• Your task
Beginning with the first line of the data below, reproduce every line unchanged, ending with the line that holds "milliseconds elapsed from".

• Supplied data
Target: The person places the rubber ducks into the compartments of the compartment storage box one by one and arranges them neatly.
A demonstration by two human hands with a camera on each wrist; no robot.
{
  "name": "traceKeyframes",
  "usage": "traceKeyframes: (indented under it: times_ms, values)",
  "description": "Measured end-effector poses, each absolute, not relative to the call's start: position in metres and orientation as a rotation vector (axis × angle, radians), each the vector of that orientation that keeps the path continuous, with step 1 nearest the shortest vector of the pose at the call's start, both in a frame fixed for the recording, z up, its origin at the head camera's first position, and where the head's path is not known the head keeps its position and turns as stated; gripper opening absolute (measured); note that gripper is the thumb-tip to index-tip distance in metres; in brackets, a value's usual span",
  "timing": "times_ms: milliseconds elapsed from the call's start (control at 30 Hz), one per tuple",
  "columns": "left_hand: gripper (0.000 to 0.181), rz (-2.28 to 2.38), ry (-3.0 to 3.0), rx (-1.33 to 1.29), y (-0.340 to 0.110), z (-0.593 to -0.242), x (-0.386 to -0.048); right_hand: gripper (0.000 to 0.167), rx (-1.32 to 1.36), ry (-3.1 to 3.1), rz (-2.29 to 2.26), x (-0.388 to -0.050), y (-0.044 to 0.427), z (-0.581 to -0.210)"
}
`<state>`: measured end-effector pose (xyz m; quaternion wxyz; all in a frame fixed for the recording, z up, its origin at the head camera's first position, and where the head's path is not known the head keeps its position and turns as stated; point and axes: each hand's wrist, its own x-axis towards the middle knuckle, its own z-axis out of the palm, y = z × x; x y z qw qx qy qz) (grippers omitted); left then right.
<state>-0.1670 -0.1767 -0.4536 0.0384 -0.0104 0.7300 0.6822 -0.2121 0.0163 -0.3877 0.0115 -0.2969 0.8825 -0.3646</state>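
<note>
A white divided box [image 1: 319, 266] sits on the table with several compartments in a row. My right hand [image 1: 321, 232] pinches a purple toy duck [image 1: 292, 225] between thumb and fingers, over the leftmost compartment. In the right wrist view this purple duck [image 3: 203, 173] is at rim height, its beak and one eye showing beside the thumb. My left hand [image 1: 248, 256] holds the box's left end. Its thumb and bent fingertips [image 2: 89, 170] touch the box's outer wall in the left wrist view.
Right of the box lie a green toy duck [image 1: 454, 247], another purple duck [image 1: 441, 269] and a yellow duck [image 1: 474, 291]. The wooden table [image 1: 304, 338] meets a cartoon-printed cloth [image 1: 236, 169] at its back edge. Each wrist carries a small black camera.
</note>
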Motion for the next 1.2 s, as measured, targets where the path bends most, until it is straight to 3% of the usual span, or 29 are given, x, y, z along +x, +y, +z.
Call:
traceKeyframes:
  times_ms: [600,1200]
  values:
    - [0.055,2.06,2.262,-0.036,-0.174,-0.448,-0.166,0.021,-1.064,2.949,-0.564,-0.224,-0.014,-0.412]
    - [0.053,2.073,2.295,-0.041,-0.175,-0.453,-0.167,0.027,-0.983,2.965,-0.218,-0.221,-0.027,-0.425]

• Task solution
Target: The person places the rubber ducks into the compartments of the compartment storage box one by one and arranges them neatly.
A demonstration by two human hands with a camera on each wrist; no robot.
{
  "name": "traceKeyframes",
  "usage": "traceKeyframes: (indented under it: times_ms, values)",
  "description": "Measured end-effector poses, each absolute, not relative to the call's start: position in metres and orientation as a rotation vector (axis × angle, radians), each the vector of that orientation that keeps the path continuous, with step 1 nearest the shortest vector of the pose at the call's start, both in a frame fixed for the recording, z up, its origin at the head camera's first position, and where the head's path is not known the head keeps its position and turns as stated; gripper opening absolute (measured); note that gripper is the thumb-tip to index-tip distance in metres; in brackets, a value's usual span",
  "timing": "times_ms: milliseconds elapsed from the call's start (control at 30 Hz), one per tuple",

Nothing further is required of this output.